● Exercise details
In the listing below, find the line containing "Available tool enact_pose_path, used" and the line containing "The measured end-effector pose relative". Repeat exactly those two lines and every line between them, nothing more.

● Records for this task
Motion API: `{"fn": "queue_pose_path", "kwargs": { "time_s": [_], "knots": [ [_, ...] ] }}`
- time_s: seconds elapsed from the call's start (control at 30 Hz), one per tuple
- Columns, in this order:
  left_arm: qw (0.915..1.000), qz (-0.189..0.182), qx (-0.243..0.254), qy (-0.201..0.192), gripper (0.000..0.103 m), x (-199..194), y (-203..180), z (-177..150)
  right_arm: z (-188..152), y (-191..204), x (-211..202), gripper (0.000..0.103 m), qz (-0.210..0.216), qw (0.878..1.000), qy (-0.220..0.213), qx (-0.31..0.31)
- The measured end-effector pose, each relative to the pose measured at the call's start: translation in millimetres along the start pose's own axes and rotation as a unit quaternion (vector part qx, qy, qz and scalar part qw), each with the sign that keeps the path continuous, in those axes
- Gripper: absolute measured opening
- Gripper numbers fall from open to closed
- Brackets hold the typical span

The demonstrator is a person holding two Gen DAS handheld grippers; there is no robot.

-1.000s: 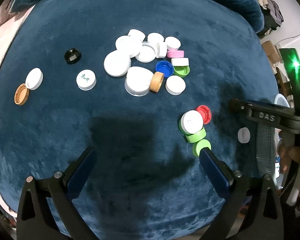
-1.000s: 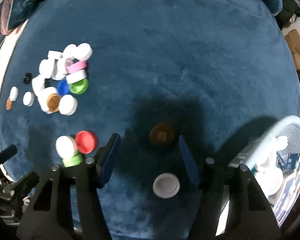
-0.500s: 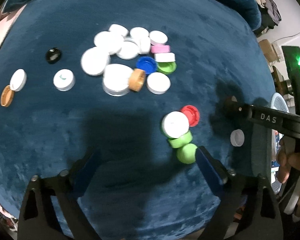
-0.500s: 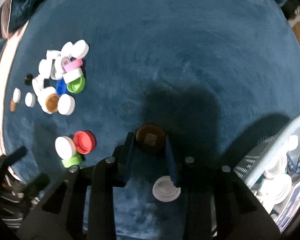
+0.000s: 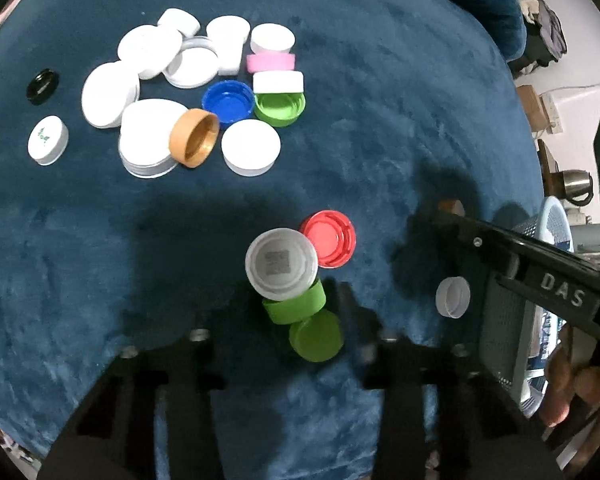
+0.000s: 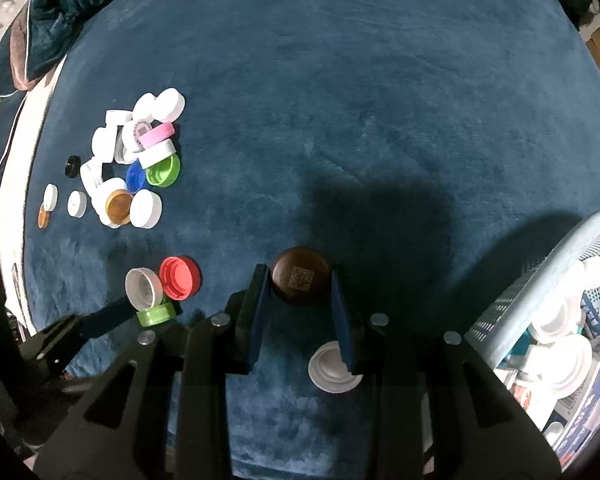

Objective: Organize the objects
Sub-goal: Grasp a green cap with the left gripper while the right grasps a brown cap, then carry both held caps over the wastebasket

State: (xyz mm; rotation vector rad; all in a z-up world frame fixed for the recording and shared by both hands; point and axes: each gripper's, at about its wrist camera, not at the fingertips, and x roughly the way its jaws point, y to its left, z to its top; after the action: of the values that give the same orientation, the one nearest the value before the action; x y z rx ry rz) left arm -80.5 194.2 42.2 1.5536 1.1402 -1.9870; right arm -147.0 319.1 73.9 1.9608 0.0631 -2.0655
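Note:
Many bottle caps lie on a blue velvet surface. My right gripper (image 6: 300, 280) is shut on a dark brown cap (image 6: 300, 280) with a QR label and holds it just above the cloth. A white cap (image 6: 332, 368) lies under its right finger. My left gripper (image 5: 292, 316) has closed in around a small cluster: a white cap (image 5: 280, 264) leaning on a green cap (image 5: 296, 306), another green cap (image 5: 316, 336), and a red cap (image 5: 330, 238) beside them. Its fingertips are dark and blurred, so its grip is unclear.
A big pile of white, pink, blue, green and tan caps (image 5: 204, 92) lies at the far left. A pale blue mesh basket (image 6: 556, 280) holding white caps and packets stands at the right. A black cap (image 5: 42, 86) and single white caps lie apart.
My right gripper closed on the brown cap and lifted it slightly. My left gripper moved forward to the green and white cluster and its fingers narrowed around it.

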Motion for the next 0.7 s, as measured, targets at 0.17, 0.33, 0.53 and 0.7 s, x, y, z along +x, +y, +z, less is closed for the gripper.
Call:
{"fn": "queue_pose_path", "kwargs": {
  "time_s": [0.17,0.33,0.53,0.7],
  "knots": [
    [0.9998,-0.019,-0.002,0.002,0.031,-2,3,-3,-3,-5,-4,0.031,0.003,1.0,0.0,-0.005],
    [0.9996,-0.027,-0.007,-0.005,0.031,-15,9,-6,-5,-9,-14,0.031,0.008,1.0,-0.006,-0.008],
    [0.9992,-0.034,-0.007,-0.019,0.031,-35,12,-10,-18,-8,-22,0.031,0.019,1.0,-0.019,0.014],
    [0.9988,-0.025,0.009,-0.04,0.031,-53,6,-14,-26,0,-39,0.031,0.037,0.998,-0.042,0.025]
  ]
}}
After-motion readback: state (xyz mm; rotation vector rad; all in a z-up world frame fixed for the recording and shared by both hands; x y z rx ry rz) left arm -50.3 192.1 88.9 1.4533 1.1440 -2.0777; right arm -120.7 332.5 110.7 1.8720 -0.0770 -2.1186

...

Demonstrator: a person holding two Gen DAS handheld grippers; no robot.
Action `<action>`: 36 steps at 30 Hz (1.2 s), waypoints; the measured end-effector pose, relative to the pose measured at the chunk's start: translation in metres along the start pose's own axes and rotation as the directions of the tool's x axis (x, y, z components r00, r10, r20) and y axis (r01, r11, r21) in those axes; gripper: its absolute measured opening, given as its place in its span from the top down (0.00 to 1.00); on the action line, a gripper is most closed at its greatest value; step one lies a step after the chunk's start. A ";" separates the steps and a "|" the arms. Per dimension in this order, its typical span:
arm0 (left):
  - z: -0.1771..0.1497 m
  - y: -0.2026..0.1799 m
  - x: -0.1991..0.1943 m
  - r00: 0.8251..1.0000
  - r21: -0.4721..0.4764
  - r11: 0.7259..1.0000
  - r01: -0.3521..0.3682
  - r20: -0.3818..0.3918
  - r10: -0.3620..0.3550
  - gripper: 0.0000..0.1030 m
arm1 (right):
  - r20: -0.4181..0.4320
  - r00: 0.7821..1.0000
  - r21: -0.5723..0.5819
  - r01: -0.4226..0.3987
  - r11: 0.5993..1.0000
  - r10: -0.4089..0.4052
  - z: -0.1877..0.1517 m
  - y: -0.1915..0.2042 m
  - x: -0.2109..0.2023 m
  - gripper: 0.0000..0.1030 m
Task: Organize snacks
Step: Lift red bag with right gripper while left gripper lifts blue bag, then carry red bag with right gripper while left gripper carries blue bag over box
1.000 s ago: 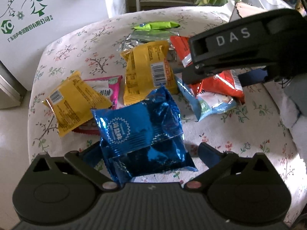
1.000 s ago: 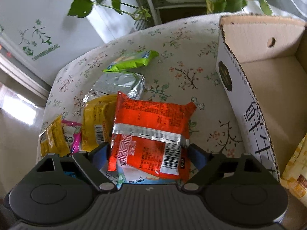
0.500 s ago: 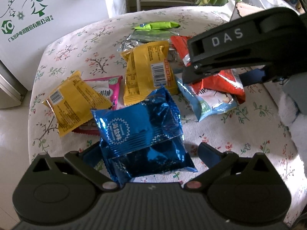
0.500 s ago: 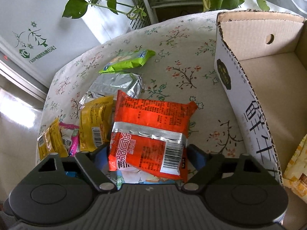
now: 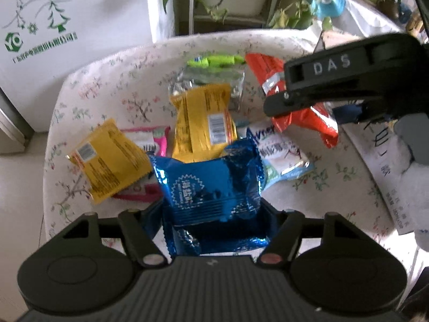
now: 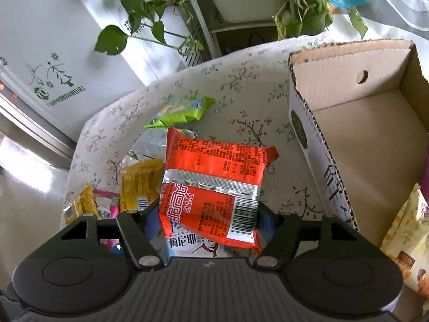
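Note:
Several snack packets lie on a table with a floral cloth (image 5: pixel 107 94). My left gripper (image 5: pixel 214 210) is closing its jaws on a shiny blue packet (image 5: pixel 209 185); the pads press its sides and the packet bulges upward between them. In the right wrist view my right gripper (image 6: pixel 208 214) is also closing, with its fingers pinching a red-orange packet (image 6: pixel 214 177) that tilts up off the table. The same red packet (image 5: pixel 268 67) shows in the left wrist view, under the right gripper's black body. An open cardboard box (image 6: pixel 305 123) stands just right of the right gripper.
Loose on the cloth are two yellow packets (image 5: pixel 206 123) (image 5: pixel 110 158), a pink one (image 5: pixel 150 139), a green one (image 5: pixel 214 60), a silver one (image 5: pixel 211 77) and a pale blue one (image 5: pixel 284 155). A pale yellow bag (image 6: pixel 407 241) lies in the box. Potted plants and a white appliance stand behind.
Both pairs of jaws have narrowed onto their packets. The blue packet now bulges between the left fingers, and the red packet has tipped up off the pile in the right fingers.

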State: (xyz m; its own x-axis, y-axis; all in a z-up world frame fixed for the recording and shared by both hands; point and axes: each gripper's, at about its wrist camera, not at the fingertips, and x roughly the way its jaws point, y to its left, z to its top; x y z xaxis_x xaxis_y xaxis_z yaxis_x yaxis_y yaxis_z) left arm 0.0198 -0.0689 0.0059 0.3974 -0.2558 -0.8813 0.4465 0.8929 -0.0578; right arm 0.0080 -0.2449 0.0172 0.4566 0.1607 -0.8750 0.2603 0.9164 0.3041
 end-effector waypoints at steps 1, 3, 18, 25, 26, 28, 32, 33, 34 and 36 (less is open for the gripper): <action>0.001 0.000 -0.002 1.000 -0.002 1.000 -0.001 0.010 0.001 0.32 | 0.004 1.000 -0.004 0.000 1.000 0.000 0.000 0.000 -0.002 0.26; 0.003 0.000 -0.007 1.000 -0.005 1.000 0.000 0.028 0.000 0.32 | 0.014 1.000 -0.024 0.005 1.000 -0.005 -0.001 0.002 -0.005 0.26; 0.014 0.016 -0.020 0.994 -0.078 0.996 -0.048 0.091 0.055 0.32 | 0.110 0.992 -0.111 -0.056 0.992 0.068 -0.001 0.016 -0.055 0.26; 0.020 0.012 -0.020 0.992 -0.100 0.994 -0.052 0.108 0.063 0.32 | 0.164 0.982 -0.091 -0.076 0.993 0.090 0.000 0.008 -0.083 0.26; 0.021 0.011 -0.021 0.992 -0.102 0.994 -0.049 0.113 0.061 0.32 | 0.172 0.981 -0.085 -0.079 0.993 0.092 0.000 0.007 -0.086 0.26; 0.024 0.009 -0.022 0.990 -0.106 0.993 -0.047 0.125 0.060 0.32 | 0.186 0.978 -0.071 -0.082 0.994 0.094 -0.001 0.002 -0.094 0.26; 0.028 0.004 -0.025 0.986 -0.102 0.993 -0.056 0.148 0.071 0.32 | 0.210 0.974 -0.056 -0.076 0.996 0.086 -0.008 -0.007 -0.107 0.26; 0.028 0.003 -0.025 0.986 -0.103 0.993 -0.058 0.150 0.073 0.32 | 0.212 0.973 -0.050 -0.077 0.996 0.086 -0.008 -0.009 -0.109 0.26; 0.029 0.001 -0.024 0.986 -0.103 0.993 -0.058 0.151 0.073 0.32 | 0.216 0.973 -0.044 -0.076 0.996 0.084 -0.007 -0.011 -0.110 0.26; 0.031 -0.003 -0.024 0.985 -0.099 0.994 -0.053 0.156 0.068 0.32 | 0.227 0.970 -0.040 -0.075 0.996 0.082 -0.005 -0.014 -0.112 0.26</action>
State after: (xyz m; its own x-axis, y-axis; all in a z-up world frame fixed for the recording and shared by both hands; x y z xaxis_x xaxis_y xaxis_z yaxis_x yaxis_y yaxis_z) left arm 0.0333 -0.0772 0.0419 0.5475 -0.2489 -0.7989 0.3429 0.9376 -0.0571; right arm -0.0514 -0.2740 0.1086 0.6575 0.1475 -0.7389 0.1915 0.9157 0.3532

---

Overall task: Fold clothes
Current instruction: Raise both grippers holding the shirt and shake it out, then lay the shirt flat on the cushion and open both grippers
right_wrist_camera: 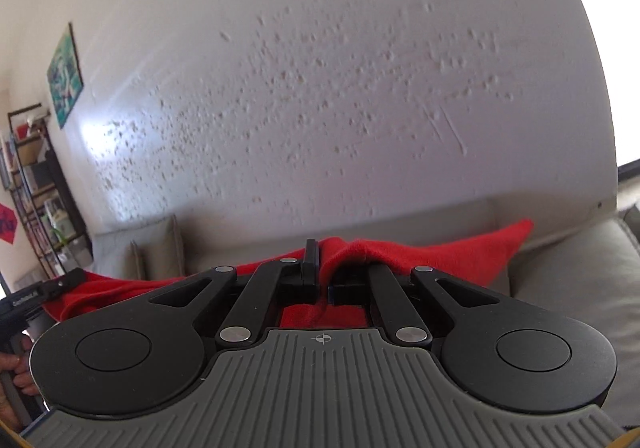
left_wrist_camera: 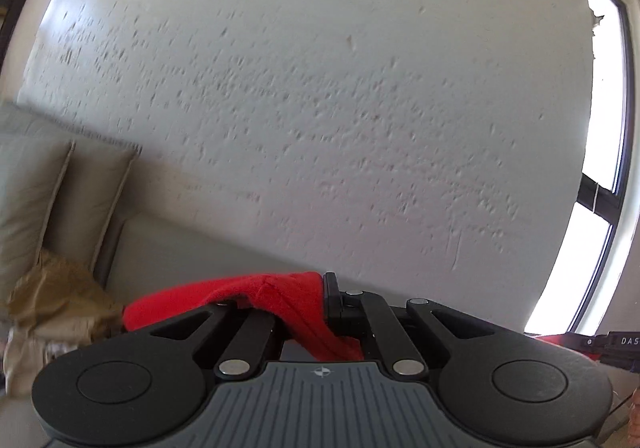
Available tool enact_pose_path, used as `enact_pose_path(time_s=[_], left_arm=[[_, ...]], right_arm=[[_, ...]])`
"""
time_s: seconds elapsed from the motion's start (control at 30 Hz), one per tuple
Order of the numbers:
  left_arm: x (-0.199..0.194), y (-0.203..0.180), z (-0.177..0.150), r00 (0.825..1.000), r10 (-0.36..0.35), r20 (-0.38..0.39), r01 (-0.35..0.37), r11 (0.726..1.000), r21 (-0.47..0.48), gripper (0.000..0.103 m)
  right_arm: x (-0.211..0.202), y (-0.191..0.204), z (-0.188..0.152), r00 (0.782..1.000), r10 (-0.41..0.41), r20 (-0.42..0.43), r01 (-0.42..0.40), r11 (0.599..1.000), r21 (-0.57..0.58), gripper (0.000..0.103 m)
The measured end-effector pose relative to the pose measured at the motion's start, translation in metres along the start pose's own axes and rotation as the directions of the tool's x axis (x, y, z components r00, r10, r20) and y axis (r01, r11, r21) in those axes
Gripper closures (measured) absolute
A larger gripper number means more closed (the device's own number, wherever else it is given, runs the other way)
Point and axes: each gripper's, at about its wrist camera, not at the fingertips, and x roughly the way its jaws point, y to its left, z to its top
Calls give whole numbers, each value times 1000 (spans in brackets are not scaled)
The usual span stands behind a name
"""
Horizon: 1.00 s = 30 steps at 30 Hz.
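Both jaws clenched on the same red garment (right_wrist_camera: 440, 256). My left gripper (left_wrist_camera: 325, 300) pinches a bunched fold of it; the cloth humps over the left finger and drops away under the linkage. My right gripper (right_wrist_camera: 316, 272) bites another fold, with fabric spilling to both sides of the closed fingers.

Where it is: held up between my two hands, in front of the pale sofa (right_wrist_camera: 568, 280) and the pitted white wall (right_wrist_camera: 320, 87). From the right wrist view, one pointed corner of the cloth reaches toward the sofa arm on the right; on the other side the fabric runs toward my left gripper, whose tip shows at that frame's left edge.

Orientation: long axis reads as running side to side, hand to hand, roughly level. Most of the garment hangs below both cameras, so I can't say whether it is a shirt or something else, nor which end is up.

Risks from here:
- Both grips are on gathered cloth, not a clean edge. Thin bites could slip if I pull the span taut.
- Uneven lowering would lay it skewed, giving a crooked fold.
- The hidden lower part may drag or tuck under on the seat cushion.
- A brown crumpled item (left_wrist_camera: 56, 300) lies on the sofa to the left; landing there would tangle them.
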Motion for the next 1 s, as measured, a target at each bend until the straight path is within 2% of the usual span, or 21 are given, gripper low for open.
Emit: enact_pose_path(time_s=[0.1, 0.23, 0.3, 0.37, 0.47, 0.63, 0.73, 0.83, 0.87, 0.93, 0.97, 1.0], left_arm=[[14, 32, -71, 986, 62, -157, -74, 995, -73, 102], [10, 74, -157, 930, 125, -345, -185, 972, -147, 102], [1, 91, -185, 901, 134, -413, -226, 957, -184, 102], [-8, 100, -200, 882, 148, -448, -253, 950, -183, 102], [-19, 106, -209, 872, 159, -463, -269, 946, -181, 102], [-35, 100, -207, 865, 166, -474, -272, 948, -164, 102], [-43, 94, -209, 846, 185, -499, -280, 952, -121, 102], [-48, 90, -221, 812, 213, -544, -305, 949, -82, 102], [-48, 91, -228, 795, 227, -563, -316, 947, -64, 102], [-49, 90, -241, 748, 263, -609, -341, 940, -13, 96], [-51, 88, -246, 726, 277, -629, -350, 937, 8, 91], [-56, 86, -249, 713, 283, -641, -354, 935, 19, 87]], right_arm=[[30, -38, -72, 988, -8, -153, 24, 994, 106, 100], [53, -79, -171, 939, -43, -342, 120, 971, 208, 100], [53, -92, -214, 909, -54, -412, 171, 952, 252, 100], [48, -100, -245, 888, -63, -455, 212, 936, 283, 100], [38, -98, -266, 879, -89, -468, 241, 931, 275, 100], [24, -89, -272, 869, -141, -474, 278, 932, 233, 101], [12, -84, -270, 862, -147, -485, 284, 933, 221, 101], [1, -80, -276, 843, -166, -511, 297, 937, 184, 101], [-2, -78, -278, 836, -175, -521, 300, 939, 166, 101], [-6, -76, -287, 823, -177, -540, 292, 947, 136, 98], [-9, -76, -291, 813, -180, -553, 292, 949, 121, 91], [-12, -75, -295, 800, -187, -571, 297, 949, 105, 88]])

● Answer box
Available tool enact_pose_path, used as `enact_pose_path(time_s=[_], left_arm=[[_, ...]], right_arm=[[_, ...]])`
"""
time_s: seconds elapsed from the motion's start (control at 30 Hz), one per tuple
Order of the numbers:
  left_arm: x (-0.199..0.194), y (-0.203..0.180), z (-0.177..0.150), r00 (0.825..1.000), r10 (-0.36..0.35), r20 (-0.38..0.39), r01 (-0.35..0.37), r11 (0.726..1.000), r21 (-0.47..0.48), gripper (0.000..0.103 m)
  right_arm: x (-0.211..0.202), y (-0.191..0.204), z (-0.188..0.152), r00 (0.782..1.000), r10 (-0.41..0.41), r20 (-0.42..0.43), r01 (-0.42..0.40), r11 (0.599..1.000), r21 (-0.57..0.58), gripper (0.000..0.103 m)
The measured end-effector pose relative to the pose measured at the motion's start, translation in metres along the start pose's own axes and rotation as the directions of the tool's x axis (x, y, z components r00, r10, r20) and y axis (r01, r11, r21) in those axes

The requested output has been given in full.